UNGER SIEHT INTERPRETATIONSSPIELRÄUME BEI BARGELDOBERGRENZE UND WARNT VOR DROGEN-MAFIA
Brigitte Unger sprach von der „Liebe der Österreicher:innen zum Bargeld“. „Aber auch Kriminelle lieben Bargeld“, warnte sie vor der organisierten Drogenmafia, „die immer noch mit Säcken von Bargeld agiert“. Sie gab eine Geldwäscheschätzung für Österreich ab: Jährlich werden 2,5 Mrd. € aus heimischer Kriminalität geschaffen, weitere 7,7 Mrd. € fließen durch Österreich durch, sagte sie. Würde Österreich, anders als die anderen EU-Mitgliedstaaten, keine Bargeld-Obergrenze einführen, befürchtete Unger ein höheres Kriminalitätsaufkommen in Österreich. Dabei warnte sie eindringlich vor Aktivitäten der Drogenmafia.
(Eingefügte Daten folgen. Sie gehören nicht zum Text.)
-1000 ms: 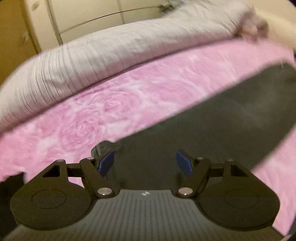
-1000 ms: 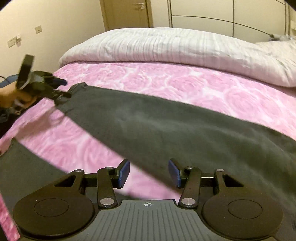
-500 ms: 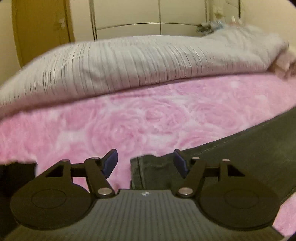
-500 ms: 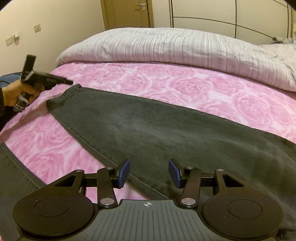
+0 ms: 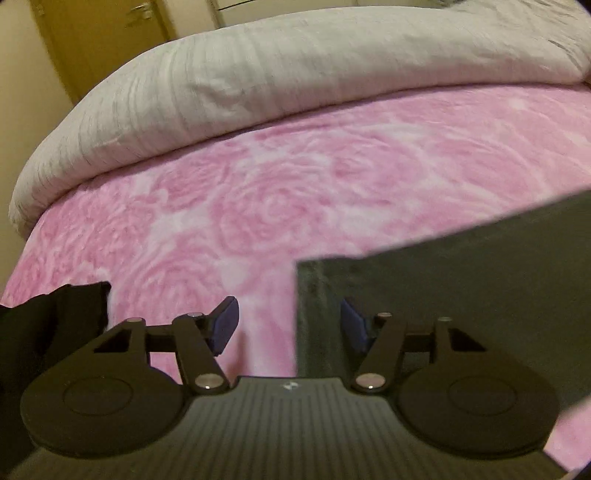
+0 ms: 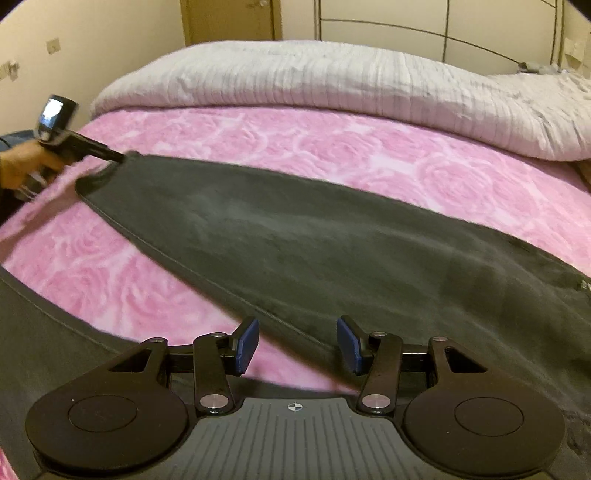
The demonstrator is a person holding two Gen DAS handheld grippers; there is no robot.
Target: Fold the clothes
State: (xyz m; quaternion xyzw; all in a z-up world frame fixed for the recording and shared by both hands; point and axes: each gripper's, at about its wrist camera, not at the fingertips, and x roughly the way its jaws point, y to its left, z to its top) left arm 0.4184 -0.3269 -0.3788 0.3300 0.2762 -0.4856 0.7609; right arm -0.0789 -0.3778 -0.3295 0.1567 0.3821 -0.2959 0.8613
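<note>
Left wrist: left gripper jaws closing, not yet pinching; trouser leg hem edge lies between them, on the pink blanket.
Right wrist: right gripper released over the leg's near seam; leg runs lengthwise toward the hem, nearest the left gripper.

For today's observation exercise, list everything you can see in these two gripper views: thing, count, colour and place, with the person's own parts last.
Trousers: one pair, dark grey, spread flat across the blanket, leg end at the left gripper.
Blanket: one, pink rose pattern, covering the bed.
Duvet: one, pale grey striped, bunched along the far side.
Door: one, brown, back wall.
Wardrobe: cream panels, beside the door.
Left gripper: black, blue pads, jaws closing around the trouser hem edge.
Right gripper: black, blue pads, open over the trouser edge.
Hand: one, holding the left gripper.
</note>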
Nach dem Motto „Pfusch und Puff bezahlt man nicht mit Kreditkarte“, erkannte Unger Interpretationsspielräume bei der Bargeld-Obergrenze. Anstelle einem Verbot der Barzahlung, setzte sie sich für die Umsetzung als Betragsgrenze für eine Identitätsfeststellung ein.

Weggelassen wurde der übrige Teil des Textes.